## Task to complete
Starting at the first line of the data below, write out each line exactly until you reach the line containing "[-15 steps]", and include that line too.

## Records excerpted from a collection

^^^^

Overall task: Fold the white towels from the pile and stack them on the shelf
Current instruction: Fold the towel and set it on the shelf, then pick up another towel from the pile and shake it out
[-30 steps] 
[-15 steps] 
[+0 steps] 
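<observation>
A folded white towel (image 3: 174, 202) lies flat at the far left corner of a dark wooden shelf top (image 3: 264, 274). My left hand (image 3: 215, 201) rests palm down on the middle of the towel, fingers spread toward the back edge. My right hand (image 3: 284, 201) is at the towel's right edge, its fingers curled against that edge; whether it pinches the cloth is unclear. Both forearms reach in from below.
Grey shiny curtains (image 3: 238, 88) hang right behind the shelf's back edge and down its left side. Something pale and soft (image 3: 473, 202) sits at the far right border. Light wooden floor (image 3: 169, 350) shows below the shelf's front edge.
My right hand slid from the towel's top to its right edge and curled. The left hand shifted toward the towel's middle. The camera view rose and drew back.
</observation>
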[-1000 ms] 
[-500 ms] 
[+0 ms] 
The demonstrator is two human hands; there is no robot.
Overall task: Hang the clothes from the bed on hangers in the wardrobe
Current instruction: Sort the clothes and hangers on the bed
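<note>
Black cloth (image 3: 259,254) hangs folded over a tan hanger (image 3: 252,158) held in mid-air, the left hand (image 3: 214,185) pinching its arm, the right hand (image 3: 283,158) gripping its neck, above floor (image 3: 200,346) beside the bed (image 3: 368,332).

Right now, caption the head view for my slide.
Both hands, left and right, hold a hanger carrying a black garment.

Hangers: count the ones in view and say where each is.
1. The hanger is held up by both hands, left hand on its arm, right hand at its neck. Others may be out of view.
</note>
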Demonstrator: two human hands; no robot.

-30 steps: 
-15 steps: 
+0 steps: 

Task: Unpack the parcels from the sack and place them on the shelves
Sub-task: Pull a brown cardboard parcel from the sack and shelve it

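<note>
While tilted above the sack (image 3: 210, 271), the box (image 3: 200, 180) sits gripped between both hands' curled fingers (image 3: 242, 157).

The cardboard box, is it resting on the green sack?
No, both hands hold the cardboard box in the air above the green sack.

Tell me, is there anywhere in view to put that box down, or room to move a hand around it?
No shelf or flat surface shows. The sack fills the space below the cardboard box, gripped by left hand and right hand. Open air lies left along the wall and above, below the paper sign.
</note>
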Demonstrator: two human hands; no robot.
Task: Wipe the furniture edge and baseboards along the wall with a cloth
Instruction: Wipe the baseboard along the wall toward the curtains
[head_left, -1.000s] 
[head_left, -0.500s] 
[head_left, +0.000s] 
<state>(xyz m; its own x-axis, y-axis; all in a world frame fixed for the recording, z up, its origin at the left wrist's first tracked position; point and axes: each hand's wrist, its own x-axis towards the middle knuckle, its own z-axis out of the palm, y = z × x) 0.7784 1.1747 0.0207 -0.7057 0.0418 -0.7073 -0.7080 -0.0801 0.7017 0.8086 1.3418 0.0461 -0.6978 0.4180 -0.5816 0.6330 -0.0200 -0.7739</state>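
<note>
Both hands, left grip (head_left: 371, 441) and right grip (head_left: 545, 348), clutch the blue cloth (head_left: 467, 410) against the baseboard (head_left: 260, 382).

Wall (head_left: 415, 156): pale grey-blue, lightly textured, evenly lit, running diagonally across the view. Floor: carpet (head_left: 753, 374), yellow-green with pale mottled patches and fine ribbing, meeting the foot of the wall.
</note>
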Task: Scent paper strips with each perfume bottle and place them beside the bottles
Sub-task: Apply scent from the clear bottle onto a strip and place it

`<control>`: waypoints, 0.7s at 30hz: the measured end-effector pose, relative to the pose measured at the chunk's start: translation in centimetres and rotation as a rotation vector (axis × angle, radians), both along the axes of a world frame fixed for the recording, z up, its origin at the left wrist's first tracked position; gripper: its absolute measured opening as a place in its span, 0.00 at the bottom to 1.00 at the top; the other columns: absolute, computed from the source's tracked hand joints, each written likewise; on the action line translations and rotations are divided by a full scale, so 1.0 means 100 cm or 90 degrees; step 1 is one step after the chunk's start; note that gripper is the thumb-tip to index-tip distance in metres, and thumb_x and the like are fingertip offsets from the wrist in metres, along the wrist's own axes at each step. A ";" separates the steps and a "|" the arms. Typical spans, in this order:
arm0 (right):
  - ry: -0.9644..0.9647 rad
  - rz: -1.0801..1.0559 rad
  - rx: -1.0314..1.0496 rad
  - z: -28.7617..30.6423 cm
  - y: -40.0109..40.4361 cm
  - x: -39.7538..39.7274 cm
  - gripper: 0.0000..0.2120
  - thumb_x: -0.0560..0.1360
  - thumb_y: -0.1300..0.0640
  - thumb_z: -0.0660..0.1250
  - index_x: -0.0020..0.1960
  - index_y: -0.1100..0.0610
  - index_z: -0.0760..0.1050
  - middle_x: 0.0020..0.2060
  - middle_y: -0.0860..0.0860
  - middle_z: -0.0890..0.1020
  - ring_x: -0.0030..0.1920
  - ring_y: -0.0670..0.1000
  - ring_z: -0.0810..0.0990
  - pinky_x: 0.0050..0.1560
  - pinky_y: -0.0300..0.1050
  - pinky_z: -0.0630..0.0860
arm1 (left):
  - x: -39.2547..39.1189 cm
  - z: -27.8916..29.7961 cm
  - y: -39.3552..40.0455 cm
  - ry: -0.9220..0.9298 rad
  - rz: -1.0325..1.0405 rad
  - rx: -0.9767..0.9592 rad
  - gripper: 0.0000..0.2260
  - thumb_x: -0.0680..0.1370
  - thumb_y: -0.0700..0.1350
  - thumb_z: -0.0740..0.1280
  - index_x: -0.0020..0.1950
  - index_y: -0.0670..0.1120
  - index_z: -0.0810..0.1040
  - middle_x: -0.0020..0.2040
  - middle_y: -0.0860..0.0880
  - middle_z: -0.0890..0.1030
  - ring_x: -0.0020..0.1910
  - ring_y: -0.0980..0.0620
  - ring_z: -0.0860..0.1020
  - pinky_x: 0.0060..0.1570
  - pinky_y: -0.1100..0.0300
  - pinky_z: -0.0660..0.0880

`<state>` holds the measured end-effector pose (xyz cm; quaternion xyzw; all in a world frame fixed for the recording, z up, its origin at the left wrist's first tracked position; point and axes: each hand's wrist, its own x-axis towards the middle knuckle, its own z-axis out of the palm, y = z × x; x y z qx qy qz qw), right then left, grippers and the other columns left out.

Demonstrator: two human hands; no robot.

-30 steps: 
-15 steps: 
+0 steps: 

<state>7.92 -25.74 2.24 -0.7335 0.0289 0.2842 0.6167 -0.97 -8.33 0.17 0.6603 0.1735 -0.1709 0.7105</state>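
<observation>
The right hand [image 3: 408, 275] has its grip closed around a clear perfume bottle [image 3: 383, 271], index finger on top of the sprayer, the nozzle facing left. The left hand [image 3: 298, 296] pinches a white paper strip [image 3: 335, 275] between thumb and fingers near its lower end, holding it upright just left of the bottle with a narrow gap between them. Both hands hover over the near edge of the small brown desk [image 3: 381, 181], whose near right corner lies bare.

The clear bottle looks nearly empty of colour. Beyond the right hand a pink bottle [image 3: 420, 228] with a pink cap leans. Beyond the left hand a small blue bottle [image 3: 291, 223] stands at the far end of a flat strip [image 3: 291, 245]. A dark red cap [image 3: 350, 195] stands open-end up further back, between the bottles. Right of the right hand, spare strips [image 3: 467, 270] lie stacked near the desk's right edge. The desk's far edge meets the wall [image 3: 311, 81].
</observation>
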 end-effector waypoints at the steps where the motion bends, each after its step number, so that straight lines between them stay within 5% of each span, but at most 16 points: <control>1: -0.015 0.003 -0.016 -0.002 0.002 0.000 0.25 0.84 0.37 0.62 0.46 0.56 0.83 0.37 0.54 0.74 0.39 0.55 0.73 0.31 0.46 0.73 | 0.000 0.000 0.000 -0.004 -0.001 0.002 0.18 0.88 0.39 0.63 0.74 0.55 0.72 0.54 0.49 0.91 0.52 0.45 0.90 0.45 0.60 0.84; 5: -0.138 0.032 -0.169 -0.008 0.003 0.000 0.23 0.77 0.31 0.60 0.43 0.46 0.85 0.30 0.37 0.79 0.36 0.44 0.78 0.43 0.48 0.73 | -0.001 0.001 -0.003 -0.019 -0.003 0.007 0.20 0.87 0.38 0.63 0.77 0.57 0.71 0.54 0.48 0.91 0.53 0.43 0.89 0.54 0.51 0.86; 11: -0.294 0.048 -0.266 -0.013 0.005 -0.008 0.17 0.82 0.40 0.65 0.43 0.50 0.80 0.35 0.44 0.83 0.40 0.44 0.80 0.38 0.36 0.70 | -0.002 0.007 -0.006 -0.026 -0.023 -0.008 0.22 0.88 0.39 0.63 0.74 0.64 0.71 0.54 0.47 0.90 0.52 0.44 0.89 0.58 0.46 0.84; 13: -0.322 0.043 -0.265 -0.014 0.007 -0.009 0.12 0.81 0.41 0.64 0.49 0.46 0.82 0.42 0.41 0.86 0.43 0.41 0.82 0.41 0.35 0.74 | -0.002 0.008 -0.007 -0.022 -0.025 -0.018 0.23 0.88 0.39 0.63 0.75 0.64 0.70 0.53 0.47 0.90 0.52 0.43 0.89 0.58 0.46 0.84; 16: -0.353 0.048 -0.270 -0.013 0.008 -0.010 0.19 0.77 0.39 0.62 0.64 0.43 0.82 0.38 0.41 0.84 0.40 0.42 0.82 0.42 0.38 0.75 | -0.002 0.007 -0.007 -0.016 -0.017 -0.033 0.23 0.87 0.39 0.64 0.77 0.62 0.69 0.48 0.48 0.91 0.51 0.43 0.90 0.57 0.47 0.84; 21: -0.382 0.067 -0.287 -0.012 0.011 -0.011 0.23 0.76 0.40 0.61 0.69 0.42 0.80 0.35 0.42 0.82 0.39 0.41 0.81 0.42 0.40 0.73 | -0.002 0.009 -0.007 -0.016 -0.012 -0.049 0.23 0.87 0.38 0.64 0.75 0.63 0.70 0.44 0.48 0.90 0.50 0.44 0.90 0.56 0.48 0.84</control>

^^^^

## Task response
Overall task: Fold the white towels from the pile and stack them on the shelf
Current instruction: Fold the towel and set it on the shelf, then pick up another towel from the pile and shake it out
[-30 steps] 
[-15 steps] 

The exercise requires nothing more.